見捨てられたはずなのに、赤ちゃんごとエリート御曹司に娶られました

「いえ。断ってくれているんだなって分かって、ちょっと嬉しかったです」

「当たり前だろ。俺には結衣がいる。他の女性との結婚だなんて考えられない」


言いながら、和哉さんが私の首元へと顔を擦り寄せる。

綺麗な瞳を視線が繋がり、数秒後、ゆっくりと重なりあった唇。舌先が甘く絡みあえば、鼓動が高鳴り出す。

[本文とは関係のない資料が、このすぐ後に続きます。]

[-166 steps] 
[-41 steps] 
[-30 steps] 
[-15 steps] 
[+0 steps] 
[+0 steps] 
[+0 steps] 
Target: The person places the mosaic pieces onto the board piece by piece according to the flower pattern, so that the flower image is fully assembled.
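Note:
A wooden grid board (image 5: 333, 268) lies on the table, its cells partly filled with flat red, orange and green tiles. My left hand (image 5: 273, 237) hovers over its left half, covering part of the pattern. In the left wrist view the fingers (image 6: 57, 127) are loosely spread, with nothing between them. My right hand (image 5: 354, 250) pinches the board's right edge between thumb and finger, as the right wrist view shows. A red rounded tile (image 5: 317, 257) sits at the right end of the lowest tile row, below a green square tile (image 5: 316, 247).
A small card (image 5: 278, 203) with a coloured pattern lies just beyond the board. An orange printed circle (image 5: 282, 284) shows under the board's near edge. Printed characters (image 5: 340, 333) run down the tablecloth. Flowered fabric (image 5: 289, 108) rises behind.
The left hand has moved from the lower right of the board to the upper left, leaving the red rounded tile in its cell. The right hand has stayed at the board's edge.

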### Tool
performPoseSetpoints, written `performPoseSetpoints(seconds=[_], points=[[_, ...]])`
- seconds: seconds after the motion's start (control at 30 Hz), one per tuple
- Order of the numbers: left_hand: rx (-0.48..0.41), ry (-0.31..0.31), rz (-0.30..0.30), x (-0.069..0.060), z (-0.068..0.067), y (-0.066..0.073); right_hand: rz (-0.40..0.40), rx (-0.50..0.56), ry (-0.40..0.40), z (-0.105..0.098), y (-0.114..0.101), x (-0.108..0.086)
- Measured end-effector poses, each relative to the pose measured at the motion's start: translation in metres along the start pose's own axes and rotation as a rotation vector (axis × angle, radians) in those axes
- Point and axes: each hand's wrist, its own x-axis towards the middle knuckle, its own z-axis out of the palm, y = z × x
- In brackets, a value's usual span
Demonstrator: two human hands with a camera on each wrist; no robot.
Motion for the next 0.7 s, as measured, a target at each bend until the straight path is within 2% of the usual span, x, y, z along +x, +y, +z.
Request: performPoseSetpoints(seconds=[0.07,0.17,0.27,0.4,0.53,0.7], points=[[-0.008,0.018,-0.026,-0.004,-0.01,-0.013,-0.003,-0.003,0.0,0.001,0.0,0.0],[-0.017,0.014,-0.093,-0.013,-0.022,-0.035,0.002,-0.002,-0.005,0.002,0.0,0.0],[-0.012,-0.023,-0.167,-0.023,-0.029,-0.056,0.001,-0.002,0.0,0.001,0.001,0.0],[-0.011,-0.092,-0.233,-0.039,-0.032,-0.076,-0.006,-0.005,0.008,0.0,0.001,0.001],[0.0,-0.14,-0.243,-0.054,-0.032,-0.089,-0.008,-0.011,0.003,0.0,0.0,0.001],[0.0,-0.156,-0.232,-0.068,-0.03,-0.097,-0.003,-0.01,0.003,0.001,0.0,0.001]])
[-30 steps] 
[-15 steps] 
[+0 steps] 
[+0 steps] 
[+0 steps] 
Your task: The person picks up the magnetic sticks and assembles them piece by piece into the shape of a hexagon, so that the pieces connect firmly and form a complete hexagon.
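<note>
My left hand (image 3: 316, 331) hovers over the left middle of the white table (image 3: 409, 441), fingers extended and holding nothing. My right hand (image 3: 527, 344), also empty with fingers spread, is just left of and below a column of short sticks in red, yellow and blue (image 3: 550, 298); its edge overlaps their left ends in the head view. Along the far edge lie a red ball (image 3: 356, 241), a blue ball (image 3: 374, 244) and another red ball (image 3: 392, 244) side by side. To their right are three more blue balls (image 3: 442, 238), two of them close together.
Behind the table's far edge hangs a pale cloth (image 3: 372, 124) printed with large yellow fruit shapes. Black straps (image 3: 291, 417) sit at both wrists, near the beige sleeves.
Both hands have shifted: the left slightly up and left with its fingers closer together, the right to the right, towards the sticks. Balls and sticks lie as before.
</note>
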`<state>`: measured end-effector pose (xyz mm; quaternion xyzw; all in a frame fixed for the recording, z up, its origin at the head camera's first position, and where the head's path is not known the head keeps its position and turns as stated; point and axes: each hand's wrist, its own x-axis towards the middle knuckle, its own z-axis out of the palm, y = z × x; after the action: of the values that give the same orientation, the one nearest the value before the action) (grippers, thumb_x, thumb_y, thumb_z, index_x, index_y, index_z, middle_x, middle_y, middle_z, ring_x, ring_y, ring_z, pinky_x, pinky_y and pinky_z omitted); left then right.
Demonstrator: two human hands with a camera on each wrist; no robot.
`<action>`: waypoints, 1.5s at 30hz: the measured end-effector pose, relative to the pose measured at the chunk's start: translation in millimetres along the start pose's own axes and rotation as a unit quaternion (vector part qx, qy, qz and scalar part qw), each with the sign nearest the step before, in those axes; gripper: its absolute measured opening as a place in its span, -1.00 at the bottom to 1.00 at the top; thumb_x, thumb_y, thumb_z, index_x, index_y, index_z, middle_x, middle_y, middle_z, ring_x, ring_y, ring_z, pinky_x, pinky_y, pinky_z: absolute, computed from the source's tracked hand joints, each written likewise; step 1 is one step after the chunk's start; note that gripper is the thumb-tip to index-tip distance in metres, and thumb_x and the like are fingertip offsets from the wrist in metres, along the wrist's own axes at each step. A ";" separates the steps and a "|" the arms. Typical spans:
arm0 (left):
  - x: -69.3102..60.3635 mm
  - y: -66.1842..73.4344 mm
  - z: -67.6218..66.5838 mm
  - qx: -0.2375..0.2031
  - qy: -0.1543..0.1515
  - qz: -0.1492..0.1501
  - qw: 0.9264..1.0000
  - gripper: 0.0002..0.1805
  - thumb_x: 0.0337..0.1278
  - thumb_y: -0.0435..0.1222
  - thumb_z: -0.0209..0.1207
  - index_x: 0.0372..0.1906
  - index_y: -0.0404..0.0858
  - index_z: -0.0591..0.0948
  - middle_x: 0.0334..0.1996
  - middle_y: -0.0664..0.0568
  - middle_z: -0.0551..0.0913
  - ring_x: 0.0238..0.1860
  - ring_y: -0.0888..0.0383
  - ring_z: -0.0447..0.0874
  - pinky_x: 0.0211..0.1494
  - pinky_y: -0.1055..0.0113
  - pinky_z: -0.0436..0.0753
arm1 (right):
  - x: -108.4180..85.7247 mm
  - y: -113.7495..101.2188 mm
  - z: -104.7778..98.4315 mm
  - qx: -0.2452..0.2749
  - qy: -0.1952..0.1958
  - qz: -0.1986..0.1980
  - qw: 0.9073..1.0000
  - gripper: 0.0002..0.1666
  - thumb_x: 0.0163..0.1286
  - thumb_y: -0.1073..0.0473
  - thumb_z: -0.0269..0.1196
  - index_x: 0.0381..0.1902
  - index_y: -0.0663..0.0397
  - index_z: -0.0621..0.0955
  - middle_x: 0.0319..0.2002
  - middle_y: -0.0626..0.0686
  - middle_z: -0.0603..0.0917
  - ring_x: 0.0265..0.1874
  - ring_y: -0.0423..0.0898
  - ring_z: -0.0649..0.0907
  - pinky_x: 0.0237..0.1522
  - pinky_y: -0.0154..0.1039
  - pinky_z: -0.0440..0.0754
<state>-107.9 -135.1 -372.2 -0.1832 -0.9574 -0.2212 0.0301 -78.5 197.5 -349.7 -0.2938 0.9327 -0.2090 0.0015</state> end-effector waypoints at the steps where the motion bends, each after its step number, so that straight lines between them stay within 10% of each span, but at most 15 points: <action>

いつだって和哉さんは、気持ちを真っ直ぐぶつけてくれる。

そのたび私の気持ちは軽くなり、彼への思いを再認識させられる。

ずっと一緒にいたい。彼とだからこそ感じるこの幸せな瞬間を、失いたくない。

タブレットを座面に置いて、彼の首の後ろへと手を回す。

求めるように引き寄せた私に応えて、口づけは深く濃く淫らに。

小さく喘ぐように声を漏らすと、そっと唇が離れた。

体も離れると同時に、彼が私の手を恭しく掴み取り、背もたれの後ろから私の目の前まで歩を進めた。

見つめ合ったまま、彼が私の手の甲へと口付ける。

胸を高鳴らせながらその行為を見つめていると、ゆるりと上げられた眼差しとぶつかり、熱を孕んだ視線に体が熱くなった。